Unveiling the Unseen: A Filmmaker’s Journey into Hmong Shamanism and Identity

In the heart of a shaman’s ritual, Joua Lee Grande, a budding filmmaker, relinquished her camera to her brother. Positioned before the altar, clad in ceremonial bells and a somber veil, she grappled with a feeling of fraudulence. The shaman’s gong resonated, seeking to evoke her spirit guides, but she remained steady. Unbelieving in spirits, Joua was startled when the shaman declared her chosen to be a Hmong shaman herself.

Years later, now a seasoned filmmaker, she revisited the shaky footage from that moment, using it as material for her documentary “Spirited.” The film chronicles Joua’s quest to reconnect with Hmong shamanism and confront the challenges plaguing her community. As the director, producer, and main subject, she contemplates a crucial decision: to embrace her calling as a shaman or turn away.
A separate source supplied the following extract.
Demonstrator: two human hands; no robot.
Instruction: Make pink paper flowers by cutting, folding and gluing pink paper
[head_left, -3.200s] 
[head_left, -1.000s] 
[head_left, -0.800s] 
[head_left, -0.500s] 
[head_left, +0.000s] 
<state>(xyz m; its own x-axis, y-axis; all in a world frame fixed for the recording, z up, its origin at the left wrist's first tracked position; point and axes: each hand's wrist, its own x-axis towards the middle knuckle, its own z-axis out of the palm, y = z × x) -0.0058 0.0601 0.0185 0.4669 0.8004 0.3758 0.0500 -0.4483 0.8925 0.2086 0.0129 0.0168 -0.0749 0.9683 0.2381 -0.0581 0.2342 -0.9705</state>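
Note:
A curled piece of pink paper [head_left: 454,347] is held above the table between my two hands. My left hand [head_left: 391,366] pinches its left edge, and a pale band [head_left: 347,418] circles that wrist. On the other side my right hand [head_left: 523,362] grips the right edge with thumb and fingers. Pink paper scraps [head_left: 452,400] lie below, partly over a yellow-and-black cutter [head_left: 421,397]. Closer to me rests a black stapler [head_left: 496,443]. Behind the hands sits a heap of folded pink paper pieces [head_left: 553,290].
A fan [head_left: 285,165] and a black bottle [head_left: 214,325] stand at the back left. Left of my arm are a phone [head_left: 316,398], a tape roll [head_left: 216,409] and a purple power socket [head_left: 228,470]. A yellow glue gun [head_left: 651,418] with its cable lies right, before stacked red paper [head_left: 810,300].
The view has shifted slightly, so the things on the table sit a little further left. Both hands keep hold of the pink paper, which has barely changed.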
Joua’s childhood memories were filled with the bustling houses, the tantalizing aroma of cooked food, and the sound of the shaman’s gong during healing rituals. Hmong shamans act as spiritual healers, bridging the physical and spirit worlds in a belief system rooted in animism and ancestor reverence.

Growing up in a tight-knit Hmong refugee community, Joua’s understanding of the world was shaped by her father’s collection of books and documentaries. She turned her documentary skills toward revealing untold stories misrepresented in the media. Her mission was to be a storyteller for the unheard voices.

In her 20s, her mother’s revelation that she was identified as a shaman didn’t resonate at first. Despite her upbringing in Hmong spirituality, she felt disconnected due to limited teachings. But persistent illnesses prompted her mother to reconsider. An affliction often marks a potential shaman, and a confirming shaman pushed Joua to take a “shake test” for her calling.

Although she didn’t believe in spirits, Joua agreed to the test for her mother and her film project. Upon confirmation, she embarked on the path of a shaman. However, her anger at the oppression of women within Hmong spirituality led her to distance herself from both shamanism and her documentary for five years.

Witnessing the harm caused by patriarchal violence in her community reignited Joua’s contemplation. Her marriage to Brian Grande further fueled her interest in spirituality, despite Hmong elders asserting she was automatically Christian. A knee injury treated by a shaman stirred a newfound reverence for the communal aspect of Hmong spirituality.

“Spirited” intertwines Joua’s journey with narratives of Hmong shamans reclaiming their traditions. Among them is Billy Lor, a master shaman advocating for an inclusive approach. He challenges the binary nature of Hmong culture, asserting that spirits and souls are nonbinary, encompassing both genders and the universe.

The documentary is a work in progress, reflecting Joua’s uncertainty about her eventual decision. As a filmmaker, she envisions a cinematic ending where she embraces her shamanic calling. Yet, she acknowledges that life doesn’t always mirror the movies. The documentary’s release is anticipated within a couple of years, and Joua has realized that it’s more about her quest for community and belonging than the singular choice to become a shaman.